The Congregazione dell'Oratorio was established in Naples in 1586, at the behest of Filippo Neri, and from the very beginning it attached great importance to music, with the Roman composer Giovenale Ancina present until 1596: in his Tempio armonico (15996) he included laudi and other works by Neapolitan composers. In 1612, after years of disagreement, the Naples establishment separated from the Roman one, and assumed its present name of the Oratorio dei Girolamini. From 1632 onwards liturgical functions with music were governed by precise instructions, under the direction of a musicae praefectus. Soon the Girolamini's musical chapel rivalled the leading musical institutions in the city. Musicians associated with the institution include Scipione Dentice (who composed two books of Madrigali spirituali for the Girolamini), G.M. Trabaci (maestro from 1625 to 1630), G.M. Sabino (maestro from 1630 to 1637), Erasmo Bartoli, known as Padre Raimo (who introduced the use of four choirs in the middle of the 17th century, prefetto from 1645), Filippo Coppola (maestro about 1664), Donato Ricchezza (maestro until 1714), Giuseppe Conti (1717–31), his son Nicola Conti (1731–62), Nicola Sabatino (1763–88), Giuseppe de Magistris (1781–93) and finally Giuseppe Arena. There were also many musicians who worked with the Oratorio on an occasional basis, including Cristoforo Caresana who bequeathed his entire music collection to the Oratorio, which still holds the most valuable collection of Neapolitan sacred music in existence.
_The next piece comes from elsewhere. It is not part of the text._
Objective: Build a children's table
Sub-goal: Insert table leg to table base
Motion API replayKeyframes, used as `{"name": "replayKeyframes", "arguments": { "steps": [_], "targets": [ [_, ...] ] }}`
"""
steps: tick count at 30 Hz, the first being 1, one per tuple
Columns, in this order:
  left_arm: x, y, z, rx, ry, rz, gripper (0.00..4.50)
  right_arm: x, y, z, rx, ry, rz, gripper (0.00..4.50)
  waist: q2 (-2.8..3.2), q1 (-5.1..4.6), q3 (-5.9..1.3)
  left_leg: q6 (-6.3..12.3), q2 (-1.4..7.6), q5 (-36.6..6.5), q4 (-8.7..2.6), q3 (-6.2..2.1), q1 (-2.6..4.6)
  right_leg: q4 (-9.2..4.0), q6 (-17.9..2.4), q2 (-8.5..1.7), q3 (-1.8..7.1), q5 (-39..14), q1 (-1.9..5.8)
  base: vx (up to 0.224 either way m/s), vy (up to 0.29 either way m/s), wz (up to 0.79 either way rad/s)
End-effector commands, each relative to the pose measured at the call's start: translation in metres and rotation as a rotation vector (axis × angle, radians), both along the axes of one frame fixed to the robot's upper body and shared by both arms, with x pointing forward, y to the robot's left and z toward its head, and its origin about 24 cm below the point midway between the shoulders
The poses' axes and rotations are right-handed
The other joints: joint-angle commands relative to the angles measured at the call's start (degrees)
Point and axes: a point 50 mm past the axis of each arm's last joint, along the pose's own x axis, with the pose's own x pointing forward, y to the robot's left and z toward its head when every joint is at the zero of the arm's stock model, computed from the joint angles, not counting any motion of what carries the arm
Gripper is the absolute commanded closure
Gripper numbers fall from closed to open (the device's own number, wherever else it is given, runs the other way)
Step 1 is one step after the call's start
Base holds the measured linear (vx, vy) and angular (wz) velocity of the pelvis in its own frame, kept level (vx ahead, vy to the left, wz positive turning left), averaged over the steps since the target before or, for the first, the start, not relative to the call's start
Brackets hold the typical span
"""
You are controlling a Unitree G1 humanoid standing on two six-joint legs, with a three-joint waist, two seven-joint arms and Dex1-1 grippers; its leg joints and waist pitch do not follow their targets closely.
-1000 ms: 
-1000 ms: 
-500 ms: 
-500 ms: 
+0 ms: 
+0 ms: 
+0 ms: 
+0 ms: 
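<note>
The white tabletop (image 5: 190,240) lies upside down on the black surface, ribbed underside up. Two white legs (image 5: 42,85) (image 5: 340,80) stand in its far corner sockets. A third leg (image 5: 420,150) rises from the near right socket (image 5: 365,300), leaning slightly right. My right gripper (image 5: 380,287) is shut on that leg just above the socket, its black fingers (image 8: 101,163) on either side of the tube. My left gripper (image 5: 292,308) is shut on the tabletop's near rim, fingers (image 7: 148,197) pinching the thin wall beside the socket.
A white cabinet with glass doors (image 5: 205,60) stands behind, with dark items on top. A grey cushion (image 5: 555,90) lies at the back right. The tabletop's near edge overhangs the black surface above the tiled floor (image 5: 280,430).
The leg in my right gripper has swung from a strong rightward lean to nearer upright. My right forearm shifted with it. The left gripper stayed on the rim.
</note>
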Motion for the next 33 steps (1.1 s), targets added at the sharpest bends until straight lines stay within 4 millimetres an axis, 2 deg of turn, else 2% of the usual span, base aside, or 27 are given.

The Oratorio also encouraged the publication and dissemination of numerous collections of laudi and frottolas, and put on performances of oratorios and sacred music dramas.

There were many other religious institutions in Naples which were musically active, especially from the end of the 16th century. These included the Spanish church, S Giacomo degli Spagnoli, the church of the Gesù Nuovo, the Collegio Gesuitico dei Nobili, S Domenico Soriano, S Maria del Carmine, S Gregorio Armeno (which still possesses a valuable collection of music), the convents of S Maria la Nova and of SS Severino e Sossio, S Chiara and Monteoliveto, as well as the confraternities. But, as many surviving organs indicate, music was cultivated in virtually every tiny chapel of the nearly 500 churches in Naples during the Spanish era.